Digital Tracing and 3D Presentation
The tracing of the nephron paths was performed on the Linux-based PC. A series of custom-made computer programs were written in C on the Linux system for tracing and for calculation of lengths, distances, etc.

The tracing was conducted among collecting duct (CD) "families." Such a "family" is defined as a CD and the nephrons that drain into the CD by the connecting tubules (CNT) at the superficial cortical level. Nephron tracing started at the urinary pole of a randomly chosen glomerulus and ended at the meeting of the CNT. The CD was traced from the cortex toward the IM.
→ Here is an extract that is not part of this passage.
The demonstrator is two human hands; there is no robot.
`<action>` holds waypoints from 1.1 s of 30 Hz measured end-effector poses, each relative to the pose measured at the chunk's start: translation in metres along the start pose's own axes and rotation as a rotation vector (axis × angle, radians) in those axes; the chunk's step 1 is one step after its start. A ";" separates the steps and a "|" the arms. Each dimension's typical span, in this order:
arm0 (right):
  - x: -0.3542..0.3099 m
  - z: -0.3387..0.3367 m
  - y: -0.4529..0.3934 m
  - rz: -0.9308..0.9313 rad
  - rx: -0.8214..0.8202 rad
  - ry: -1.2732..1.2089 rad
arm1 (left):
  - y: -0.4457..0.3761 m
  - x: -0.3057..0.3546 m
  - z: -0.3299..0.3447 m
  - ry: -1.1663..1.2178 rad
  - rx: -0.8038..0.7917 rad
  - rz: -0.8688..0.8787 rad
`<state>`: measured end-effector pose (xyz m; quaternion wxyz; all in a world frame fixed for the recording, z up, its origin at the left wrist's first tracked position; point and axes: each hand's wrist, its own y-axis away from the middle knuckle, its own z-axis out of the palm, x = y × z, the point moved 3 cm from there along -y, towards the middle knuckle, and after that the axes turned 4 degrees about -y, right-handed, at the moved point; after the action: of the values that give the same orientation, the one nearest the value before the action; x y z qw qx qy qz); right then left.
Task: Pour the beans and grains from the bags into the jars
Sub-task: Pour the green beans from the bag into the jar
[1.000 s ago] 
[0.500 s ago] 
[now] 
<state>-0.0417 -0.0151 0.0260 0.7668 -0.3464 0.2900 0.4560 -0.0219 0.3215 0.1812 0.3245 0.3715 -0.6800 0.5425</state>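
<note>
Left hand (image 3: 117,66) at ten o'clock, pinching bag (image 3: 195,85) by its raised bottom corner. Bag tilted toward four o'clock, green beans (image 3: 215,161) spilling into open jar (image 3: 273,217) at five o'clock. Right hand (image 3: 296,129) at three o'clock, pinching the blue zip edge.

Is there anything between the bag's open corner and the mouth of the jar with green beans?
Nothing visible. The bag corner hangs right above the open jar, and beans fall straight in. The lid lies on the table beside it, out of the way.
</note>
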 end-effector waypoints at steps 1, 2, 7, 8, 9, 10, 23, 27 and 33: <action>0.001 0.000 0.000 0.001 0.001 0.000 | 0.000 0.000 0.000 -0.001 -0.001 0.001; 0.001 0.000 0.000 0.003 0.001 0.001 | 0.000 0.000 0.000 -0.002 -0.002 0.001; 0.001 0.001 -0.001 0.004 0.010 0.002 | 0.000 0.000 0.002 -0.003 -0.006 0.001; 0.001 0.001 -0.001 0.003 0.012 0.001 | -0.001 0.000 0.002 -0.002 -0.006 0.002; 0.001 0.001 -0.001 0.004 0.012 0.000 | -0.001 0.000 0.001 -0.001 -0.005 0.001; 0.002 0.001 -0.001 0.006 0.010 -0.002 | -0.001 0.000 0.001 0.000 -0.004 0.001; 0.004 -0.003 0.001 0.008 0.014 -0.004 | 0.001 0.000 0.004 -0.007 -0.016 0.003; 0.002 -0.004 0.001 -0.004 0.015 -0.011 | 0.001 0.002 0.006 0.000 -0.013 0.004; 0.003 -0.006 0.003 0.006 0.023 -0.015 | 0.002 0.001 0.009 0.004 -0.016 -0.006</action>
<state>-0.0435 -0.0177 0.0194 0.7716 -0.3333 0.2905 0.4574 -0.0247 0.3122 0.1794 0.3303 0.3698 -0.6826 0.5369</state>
A marker was placed manually in the tubule lumen along the course of the tubule. For each marker, the x-, y-, and z-coordinates were recorded in a data file, where the z-coordinate corresponded to the image number. The data file thus documented the paths of all traced nephrons in three dimensions. All subsequent data analyses were based on this data file. In addition, the transitions between each segment of the nephrons were recorded manually in a separate data file. The tubular profiles and the transitions between different segments were normally identified from the structure in the digital images. In only a few cases were the original sections inspected in a light microscope to identify the tubules or the transitions. Furthermore, the surface of the renal capsule and the papillary epithelia was traced to obtain the distance from the glomerulus center to the renal capsule and to describe the spatial relationship between the traced nephrons and the kidney boundary.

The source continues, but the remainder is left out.